PROBLEM DETAILS: Nothing but a verbatim copy of the data, minus the images, should be returned.

SUPPLIED INFORMATION:

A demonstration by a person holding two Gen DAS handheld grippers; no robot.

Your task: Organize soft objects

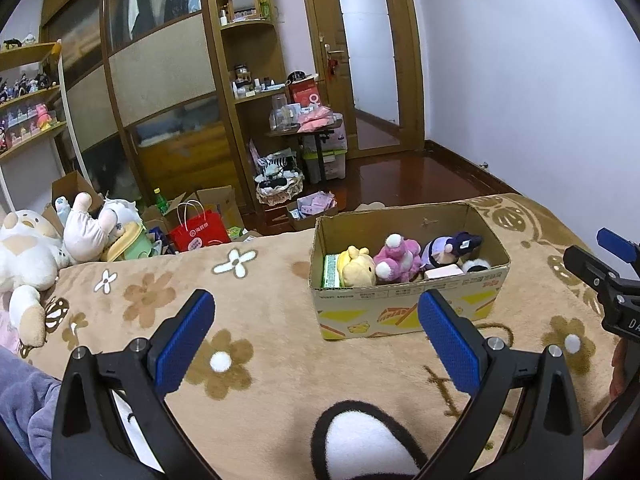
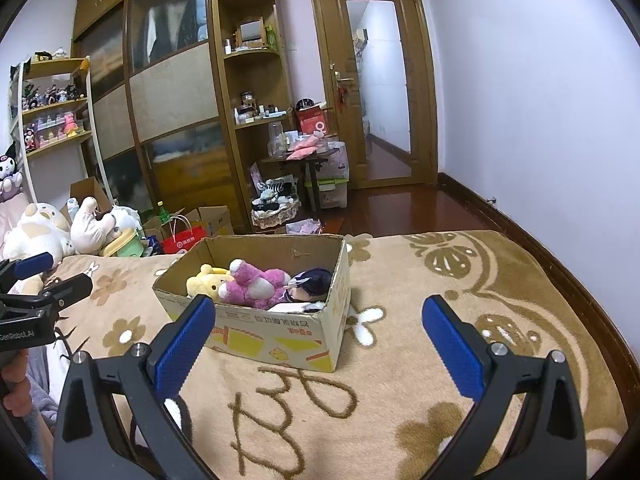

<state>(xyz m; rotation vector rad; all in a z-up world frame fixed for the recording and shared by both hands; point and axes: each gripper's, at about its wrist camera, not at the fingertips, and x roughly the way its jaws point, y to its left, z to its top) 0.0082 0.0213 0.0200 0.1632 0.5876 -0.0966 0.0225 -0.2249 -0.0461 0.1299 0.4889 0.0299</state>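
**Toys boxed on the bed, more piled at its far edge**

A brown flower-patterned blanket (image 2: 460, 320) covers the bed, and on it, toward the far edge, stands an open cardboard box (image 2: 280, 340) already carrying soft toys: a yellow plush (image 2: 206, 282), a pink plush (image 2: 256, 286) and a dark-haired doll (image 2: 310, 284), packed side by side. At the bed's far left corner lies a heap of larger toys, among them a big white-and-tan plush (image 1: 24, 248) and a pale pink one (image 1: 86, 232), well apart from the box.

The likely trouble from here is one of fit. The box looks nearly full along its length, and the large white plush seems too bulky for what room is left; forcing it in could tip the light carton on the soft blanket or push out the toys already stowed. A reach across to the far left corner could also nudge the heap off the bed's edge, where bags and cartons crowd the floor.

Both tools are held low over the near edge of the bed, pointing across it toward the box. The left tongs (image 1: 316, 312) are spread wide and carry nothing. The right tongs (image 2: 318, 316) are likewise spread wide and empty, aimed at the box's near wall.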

ANSWER SPACE:
A demonstration by a person holding two Gen DAS handheld grippers; no robot.

Your task: Organize soft objects


<state>(xyz m; rotation vector rad; all in a z-up world frame fixed for the recording and shared by both hands; point and axes: each gripper's, at about its wrist camera, not at the fingertips, and x roughly the way its jaws point, y to its left, z to its top) 0.0082 0.0213 0.0200 0.1632 0.5876 -0.0966 0.0225 -0.2249 -0.0461 0.1299 0.4889 0.0299</state>
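**Toys boxed on the bed, more piled at its far edge**

A brown flower-patterned blanket (image 2: 460, 320) covers the bed, and on it, toward the far edge, stands an open cardboard box (image 2: 280, 340) already carrying soft toys: a yellow plush (image 2: 206, 282), a pink plush (image 2: 256, 286) and a dark-haired doll (image 2: 310, 284), packed side by side. At the bed's far left corner lies a heap of larger toys, among them a big white-and-tan plush (image 1: 24, 248) and a pale pink one (image 1: 86, 232), well apart from the box.

The likely trouble from here is one of fit. The box looks nearly full along its length, and the large white plush seems too bulky for what room is left; forcing it in could tip the light carton on the soft blanket or push out the toys already stowed. A reach across to the far left corner could also nudge the heap off the bed's edge, where bags and cartons crowd the floor.

Both tools are held low over the near edge of the bed, pointing across it toward the box. The left tongs (image 1: 316, 312) are spread wide and carry nothing. The right tongs (image 2: 318, 316) are likewise spread wide and empty, aimed at the box's near wall.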

With this, the answer is finished.